Task item
Reproduce all of the data exactly. Images are not to appear in the reply.

Data
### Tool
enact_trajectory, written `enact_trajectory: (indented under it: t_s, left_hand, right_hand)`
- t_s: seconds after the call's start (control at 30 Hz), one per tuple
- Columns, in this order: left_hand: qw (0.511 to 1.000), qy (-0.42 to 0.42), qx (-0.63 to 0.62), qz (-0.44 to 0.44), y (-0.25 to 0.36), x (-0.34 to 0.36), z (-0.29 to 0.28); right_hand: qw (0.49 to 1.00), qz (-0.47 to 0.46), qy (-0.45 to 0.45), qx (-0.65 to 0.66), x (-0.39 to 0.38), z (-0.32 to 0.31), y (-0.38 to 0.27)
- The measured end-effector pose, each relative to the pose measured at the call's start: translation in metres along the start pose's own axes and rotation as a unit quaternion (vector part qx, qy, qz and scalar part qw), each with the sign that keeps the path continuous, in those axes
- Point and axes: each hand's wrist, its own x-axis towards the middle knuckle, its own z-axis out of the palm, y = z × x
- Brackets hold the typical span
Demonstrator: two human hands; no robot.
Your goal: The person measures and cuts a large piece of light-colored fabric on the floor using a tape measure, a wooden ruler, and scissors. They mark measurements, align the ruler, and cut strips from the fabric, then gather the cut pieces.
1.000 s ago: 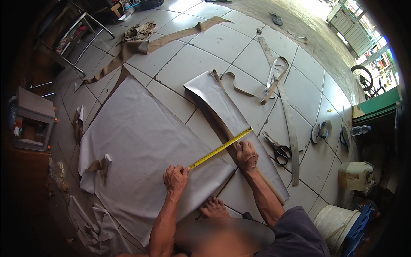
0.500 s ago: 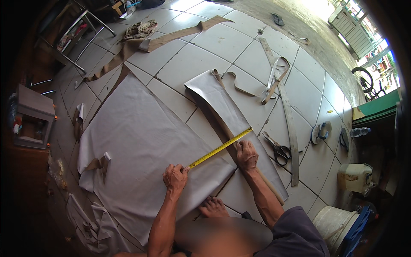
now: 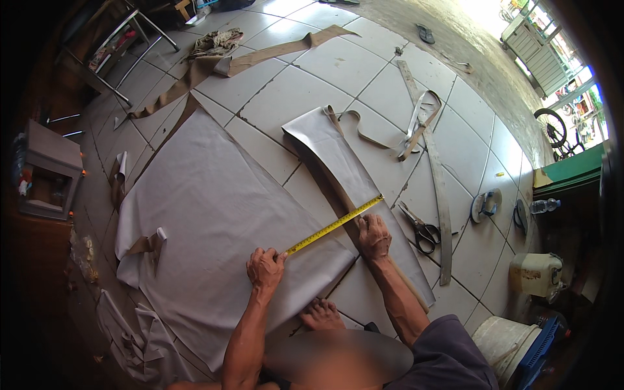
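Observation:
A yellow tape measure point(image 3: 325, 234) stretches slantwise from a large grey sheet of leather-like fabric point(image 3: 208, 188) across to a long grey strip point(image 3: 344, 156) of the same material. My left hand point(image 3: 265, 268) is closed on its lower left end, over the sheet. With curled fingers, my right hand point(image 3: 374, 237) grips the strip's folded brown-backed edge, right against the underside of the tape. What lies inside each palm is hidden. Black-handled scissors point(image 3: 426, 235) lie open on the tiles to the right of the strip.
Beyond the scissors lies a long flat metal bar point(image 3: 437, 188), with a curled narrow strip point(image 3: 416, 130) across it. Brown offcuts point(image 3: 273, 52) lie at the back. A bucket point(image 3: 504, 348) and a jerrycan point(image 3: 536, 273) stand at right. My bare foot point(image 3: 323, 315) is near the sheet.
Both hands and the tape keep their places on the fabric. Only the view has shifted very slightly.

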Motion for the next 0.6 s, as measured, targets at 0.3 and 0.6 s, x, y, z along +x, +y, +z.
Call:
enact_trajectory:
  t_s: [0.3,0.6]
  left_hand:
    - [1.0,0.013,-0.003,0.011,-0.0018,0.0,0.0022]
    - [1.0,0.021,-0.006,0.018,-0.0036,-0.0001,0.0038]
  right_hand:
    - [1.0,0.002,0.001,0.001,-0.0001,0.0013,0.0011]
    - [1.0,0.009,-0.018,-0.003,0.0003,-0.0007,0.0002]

Solution below
### Tool
enact_trajectory, written `enact_trajectory: (indented under it: t_s, left_hand, right_hand)`
- t_s: seconds after the call's start (control at 30 Hz), one per tuple
- Columns, in this order: left_hand: qw (0.511 to 1.000), qy (-0.42 to 0.42), qx (-0.63 to 0.62), qz (-0.44 to 0.44), y (-0.25 to 0.36), x (-0.34 to 0.36), z (-0.29 to 0.28); right_hand: qw (0.49 to 1.00), qz (-0.47 to 0.46), qy (-0.45 to 0.45), qx (-0.65 to 0.66), x (-0.39 to 0.38), z (-0.32 to 0.31), y (-0.38 to 0.27)
- The measured end-effector pose, each relative to the pose measured at the call's start: translation in metres along the start pose's own axes and rotation as a unit quaternion (vector part qx, qy, qz and scalar part qw), each with the sign that keeps the path continuous, in those axes
- Point and axes: each hand's wrist, its own x-axis towards the middle knuckle, its own z-axis out of the palm, y = z × x
- Brackets hold the typical span
Demonstrator: two human hands; no robot.
Your goal: The person measures and cuts a large piece of light-colored fabric on the floor using a tape measure, a wooden ruler, and scissors. They mark measurements, align the ruler, and cut strips from the fabric, then gather the cut pieces.
1.000 s ago: 
0.500 s ago: 
now: 
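Observation:
A yellow tape measure point(image 3: 325, 234) stretches slantwise from a large grey sheet of leather-like fabric point(image 3: 208, 188) across to a long grey strip point(image 3: 344, 156) of the same material. My left hand point(image 3: 265, 268) is closed on its lower left end, over the sheet. With curled fingers, my right hand point(image 3: 374, 237) grips the strip's folded brown-backed edge, right against the underside of the tape. What lies inside each palm is hidden. Black-handled scissors point(image 3: 426, 235) lie open on the tiles to the right of the strip.
Beyond the scissors lies a long flat metal bar point(image 3: 437, 188), with a curled narrow strip point(image 3: 416, 130) across it. Brown offcuts point(image 3: 273, 52) lie at the back. A bucket point(image 3: 504, 348) and a jerrycan point(image 3: 536, 273) stand at right. My bare foot point(image 3: 323, 315) is near the sheet.
Both hands and the tape keep their places on the fabric. Only the view has shifted very slightly.
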
Motion for the next 0.6 s, as measured, targets at 0.3 and 0.6 s, x, y, z along +x, +y, +z.
Call:
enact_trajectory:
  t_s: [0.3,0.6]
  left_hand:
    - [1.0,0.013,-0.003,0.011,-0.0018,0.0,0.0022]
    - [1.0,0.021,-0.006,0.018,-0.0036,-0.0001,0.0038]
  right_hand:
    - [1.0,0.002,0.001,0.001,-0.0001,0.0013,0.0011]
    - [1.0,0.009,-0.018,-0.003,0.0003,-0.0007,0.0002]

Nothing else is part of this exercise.